Your task >> Write out all of the lines below, exactly and completely.

:: Dataset extract ::

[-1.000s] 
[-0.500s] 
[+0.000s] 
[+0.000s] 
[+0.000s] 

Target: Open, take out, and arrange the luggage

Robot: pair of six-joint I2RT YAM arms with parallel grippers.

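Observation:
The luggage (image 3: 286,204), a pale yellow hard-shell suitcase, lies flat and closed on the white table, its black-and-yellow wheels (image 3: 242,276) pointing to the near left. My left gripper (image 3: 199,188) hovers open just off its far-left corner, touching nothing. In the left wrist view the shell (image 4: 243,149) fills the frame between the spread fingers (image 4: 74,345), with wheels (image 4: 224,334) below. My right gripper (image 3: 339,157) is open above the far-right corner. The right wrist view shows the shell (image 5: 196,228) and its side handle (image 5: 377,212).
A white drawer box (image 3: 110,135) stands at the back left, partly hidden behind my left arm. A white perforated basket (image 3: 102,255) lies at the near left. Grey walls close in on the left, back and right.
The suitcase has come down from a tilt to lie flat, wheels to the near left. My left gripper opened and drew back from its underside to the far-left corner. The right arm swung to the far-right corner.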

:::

Result of this task >>
[-1.000s] 
[-0.500s] 
[+0.000s] 
[+0.000s] 
[+0.000s] 

Target: Open, take out, and arrange the luggage

Robot: pair of six-joint I2RT YAM arms with parallel grippers.

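Observation:
The luggage (image 3: 286,204), a pale yellow hard-shell suitcase, lies flat and closed on the white table, its black-and-yellow wheels (image 3: 242,276) pointing to the near left. My left gripper (image 3: 199,188) hovers open just off its far-left corner, touching nothing. In the left wrist view the shell (image 4: 243,149) fills the frame between the spread fingers (image 4: 74,345), with wheels (image 4: 224,334) below. My right gripper (image 3: 339,157) is open above the far-right corner. The right wrist view shows the shell (image 5: 196,228) and its side handle (image 5: 377,212).
A white drawer box (image 3: 110,135) stands at the back left, partly hidden behind my left arm. A white perforated basket (image 3: 102,255) lies at the near left. Grey walls close in on the left, back and right.
The suitcase has come down from a tilt to lie flat, wheels to the near left. My left gripper opened and drew back from its underside to the far-left corner. The right arm swung to the far-right corner.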

There is nothing more to this answer.